Keywords: Quadratic Equation | Factoring | PHP Algorithm
Abstract: This paper investigates the mathematical problem of finding two numbers given their sum and product. By transforming the problem into solving quadratic equations, we avoid the inefficiency of traditional looping methods. The article provides detailed algorithm analysis, complete PHP implementation, and validates the algorithm's correctness and efficiency through examples. It also discusses handling of negative numbers and complex solutions, offering practical technical solutions for factoring-related applications.
Problem Background and Mathematical Modeling
In programming practice, we often encounter the problem: given the sum j and product i of two numbers, find the numbers a and b.
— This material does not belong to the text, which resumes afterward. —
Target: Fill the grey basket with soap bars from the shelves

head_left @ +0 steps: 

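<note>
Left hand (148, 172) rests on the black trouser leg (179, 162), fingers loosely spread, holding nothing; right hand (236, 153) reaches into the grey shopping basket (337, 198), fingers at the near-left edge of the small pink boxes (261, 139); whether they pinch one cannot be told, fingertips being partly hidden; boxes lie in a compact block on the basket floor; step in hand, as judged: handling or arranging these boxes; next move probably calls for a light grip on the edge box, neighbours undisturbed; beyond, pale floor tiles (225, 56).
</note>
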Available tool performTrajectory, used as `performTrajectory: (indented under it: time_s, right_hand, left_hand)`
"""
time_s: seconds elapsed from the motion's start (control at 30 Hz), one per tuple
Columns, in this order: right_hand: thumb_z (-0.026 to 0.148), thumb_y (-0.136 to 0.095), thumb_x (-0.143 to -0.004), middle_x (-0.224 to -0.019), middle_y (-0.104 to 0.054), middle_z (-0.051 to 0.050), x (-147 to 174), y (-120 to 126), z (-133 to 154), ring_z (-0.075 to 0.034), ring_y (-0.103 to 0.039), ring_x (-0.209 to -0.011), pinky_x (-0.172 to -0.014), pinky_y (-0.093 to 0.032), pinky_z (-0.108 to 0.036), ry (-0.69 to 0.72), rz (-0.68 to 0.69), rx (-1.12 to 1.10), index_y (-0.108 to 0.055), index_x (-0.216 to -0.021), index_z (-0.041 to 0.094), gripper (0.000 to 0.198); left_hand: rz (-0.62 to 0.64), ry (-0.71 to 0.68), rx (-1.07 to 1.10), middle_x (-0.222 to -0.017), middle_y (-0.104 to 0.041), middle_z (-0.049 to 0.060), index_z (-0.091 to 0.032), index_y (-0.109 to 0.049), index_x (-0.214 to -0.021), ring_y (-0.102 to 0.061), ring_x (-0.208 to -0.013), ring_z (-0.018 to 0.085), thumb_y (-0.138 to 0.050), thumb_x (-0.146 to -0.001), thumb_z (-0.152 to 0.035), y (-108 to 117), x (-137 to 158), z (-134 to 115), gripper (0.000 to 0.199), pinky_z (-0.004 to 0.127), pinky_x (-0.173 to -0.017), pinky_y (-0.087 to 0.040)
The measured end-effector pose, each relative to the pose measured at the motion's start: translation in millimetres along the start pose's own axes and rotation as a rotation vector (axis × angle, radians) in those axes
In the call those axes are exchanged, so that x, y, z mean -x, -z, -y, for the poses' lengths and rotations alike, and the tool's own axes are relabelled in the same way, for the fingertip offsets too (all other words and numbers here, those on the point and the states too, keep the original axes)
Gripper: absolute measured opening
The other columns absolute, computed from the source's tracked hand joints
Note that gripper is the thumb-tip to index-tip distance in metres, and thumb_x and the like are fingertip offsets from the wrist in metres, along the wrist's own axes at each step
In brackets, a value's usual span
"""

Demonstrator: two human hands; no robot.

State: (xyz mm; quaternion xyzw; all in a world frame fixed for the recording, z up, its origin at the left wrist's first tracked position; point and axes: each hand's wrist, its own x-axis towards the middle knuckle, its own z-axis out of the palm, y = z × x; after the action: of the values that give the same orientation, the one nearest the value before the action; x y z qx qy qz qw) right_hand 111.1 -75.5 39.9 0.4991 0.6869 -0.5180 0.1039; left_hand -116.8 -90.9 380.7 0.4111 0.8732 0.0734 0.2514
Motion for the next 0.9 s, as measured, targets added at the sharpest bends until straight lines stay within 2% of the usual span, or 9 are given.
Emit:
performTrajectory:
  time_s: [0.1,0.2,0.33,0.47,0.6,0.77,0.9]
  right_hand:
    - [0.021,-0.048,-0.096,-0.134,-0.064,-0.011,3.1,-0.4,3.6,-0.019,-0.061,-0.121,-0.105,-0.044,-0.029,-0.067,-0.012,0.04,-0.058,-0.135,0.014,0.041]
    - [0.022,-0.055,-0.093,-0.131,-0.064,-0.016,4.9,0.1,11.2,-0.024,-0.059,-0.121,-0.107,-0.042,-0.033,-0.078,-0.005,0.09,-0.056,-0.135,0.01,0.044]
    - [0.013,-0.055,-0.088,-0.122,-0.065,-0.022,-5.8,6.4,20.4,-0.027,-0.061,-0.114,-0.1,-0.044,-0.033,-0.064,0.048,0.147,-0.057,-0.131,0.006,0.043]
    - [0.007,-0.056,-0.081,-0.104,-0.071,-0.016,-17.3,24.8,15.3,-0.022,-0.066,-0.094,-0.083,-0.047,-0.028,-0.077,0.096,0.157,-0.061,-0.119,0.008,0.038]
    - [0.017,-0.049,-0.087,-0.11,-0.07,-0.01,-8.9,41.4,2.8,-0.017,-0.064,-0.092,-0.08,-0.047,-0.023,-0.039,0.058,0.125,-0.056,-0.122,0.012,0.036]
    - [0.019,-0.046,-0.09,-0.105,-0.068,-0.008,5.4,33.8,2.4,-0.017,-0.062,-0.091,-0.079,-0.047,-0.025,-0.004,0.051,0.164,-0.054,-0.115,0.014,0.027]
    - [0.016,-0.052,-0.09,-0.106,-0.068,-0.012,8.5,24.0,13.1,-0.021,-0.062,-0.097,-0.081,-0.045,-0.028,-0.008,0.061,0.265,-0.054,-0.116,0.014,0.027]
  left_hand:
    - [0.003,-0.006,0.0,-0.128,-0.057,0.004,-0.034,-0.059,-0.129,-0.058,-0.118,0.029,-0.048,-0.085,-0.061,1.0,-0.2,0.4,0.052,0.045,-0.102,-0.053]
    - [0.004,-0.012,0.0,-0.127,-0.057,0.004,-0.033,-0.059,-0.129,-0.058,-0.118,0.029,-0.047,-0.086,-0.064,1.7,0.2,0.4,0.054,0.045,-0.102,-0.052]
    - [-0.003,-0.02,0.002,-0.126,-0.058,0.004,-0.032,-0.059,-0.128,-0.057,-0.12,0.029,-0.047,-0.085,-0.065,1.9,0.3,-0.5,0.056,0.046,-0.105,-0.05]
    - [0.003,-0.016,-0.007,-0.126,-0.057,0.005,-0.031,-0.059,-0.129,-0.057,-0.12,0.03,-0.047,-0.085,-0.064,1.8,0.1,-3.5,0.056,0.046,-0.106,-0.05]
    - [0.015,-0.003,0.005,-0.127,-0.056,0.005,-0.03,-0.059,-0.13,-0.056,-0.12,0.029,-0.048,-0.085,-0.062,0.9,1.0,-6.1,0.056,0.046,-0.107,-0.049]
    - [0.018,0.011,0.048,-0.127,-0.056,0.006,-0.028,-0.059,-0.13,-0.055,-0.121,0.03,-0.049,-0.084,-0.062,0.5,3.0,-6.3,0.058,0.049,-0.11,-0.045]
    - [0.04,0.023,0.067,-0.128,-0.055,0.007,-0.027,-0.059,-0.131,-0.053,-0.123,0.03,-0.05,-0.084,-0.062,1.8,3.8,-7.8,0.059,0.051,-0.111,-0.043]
Mathematically, this can be expressed as the following system of equations:
a + b = j
a * b = iUsing substitution method with a = j - b in the second equation, we obtain:
(j - b) * b = i
j*b - b² = i
b² - j*b + i = 0This is precisely the standard form of a quadratic equation with coefficients: A = 1, B = -j, C = i.
Quadratic Equation Solving Algorithm
According to the quadratic formula:
b = [j ± sqrt(j² - 4*i)] / 2The discriminant D = j² - 4*i determines the nature of the solutions:
- When
D > 0, the equation has two distinct real solutions - When
D = 0, the equation has one repeated root - When
D < 0, the equation has no real solutions
PHP Implementation Code
Based on the mathematical principles above, we can implement an efficient solving function:
function findNumbers($sum, $product) {
$discriminant = $sum * $sum - 4 * $product;
if ($discriminant >= 0) {
$sqrt_val = sqrt($discriminant);
$b1 = ($sum + $sqrt_val) / 2;
$b2 = ($sum - $sqrt_val) / 2;
$a1 = $sum - $b1;
$a2 = $sum - $b2;
return array(
array('a' => $a1, 'b' => $b1),
array('a' => $a2, 'b' => $b2)
);
} else {
return "No real solutions";
}
}Algorithm Verification and Case Analysis
Let's verify the algorithm's correctness through several typical examples:
Example 1: Sum = 5, Product = 6
$result = findNumbers(5, 6);
// Output: a=2, b=3 and a=3, b=2Example 2: Sum = -14, Product = 45 (reference article case)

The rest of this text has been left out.